Problem description: Restate the data below word for word, leaving nothing out.
--- Data provided Enclosed Below ---
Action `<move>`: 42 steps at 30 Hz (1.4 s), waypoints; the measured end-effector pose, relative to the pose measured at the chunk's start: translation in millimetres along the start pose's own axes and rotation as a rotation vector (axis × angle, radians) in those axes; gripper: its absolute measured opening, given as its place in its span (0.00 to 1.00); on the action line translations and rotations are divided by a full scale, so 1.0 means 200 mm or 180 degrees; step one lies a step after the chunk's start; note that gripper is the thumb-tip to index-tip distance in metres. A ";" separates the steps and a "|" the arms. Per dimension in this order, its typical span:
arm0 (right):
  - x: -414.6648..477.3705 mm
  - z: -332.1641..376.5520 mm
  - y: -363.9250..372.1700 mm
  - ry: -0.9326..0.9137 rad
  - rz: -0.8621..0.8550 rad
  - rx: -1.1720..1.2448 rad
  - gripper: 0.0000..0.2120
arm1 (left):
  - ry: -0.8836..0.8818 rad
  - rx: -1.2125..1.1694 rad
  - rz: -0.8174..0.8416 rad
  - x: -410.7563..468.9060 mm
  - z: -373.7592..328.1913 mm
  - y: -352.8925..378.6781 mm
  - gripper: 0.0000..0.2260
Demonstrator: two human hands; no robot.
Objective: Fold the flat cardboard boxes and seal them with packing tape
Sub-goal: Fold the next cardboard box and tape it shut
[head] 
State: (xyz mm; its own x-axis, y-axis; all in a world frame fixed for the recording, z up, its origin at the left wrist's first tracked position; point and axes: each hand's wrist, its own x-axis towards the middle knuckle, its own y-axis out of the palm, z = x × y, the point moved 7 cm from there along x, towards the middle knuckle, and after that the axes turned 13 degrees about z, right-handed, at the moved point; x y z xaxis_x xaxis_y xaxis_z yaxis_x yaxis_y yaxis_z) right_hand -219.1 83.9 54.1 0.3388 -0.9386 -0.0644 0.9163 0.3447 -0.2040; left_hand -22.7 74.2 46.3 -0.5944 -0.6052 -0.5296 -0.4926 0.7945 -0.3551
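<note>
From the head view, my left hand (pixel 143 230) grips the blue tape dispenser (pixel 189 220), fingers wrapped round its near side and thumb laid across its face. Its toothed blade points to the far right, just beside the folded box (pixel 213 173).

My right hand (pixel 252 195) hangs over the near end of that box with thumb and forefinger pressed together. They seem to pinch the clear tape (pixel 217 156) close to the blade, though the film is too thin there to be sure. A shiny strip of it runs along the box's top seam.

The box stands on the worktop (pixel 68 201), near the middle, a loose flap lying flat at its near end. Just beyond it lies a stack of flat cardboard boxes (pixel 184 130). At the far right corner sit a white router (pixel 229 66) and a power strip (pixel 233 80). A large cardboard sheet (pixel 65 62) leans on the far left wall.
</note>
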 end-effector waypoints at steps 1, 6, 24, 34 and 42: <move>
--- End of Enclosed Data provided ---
Exercise response:
Action `<move>`: 42 steps at 30 Hz (1.4 s), waypoints; the measured end-effector pose, relative to the pose measured at the chunk's start: translation in millimetres along the start pose's own axes and rotation as a rotation vector (axis × angle, radians) in those axes; gripper: its absolute measured opening, given as its place in its span (0.00 to 1.00); on the action line translations and rotations are divided by a full scale, so 1.0 means 200 mm or 180 degrees; step one lies a step after the chunk's start; note that gripper is the thumb-tip to index-tip distance in metres. A ";" separates the steps and a "|" the arms. Per dimension in this order, its typical span:
arm0 (right):
  - x: -414.6648..477.3705 mm
  - z: -332.1641..376.5520 mm
  - y: -363.9250..372.1700 mm
  - ry: -0.9326..0.9137 rad
  - rz: -0.8621..0.8550 rad
  - rx: -1.1720..1.2448 rad
  - gripper: 0.0000..0.2120
arm1 (left):
  - ry: -0.8836..0.8818 rad
  - rx: -1.2125..1.1694 rad
  - rz: -0.8174..0.8416 rad
  - x: -410.7563..468.9060 mm
  - z: -373.7592..328.1913 mm
  - y: -352.8925..378.6781 mm
  - gripper: 0.0000..0.2260
Demonstrator: two human hands; no robot.
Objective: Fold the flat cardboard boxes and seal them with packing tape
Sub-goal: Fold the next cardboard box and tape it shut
[head] 
State: (xyz mm; its own x-axis, y-axis; all in a world frame fixed for the recording, z up, its origin at the left wrist's first tracked position; point and axes: each hand's wrist, its own x-axis towards the middle knuckle, its own y-axis out of the palm, z = x × y, the point moved 7 cm from there along x, towards the middle knuckle, and after that the axes turned 13 degrees about z, right-handed, at the moved point; x y z xaxis_x xaxis_y xaxis_z yaxis_x yaxis_y yaxis_z) right_hand -219.1 83.9 54.1 0.3388 -0.9386 -0.0644 0.9163 0.3447 -0.2040; left_hand -22.7 74.2 46.3 -0.5944 -0.6052 -0.5296 -0.4926 0.7945 -0.3551
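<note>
From the head view, my left hand (pixel 143 230) grips the blue tape dispenser (pixel 189 220), fingers wrapped round its near side and thumb laid across its face. Its toothed blade points to the far right, just beside the folded box (pixel 213 173).

My right hand (pixel 252 195) hangs over the near end of that box with thumb and forefinger pressed together. They seem to pinch the clear tape (pixel 217 156) close to the blade, though the film is too thin there to be sure. A shiny strip of it runs along the box's top seam.

The box stands on the worktop (pixel 68 201), near the middle, a loose flap lying flat at its near end. Just beyond it lies a stack of flat cardboard boxes (pixel 184 130). At the far right corner sit a white router (pixel 229 66) and a power strip (pixel 233 80). A large cardboard sheet (pixel 65 62) leans on the far left wall.
</note>
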 end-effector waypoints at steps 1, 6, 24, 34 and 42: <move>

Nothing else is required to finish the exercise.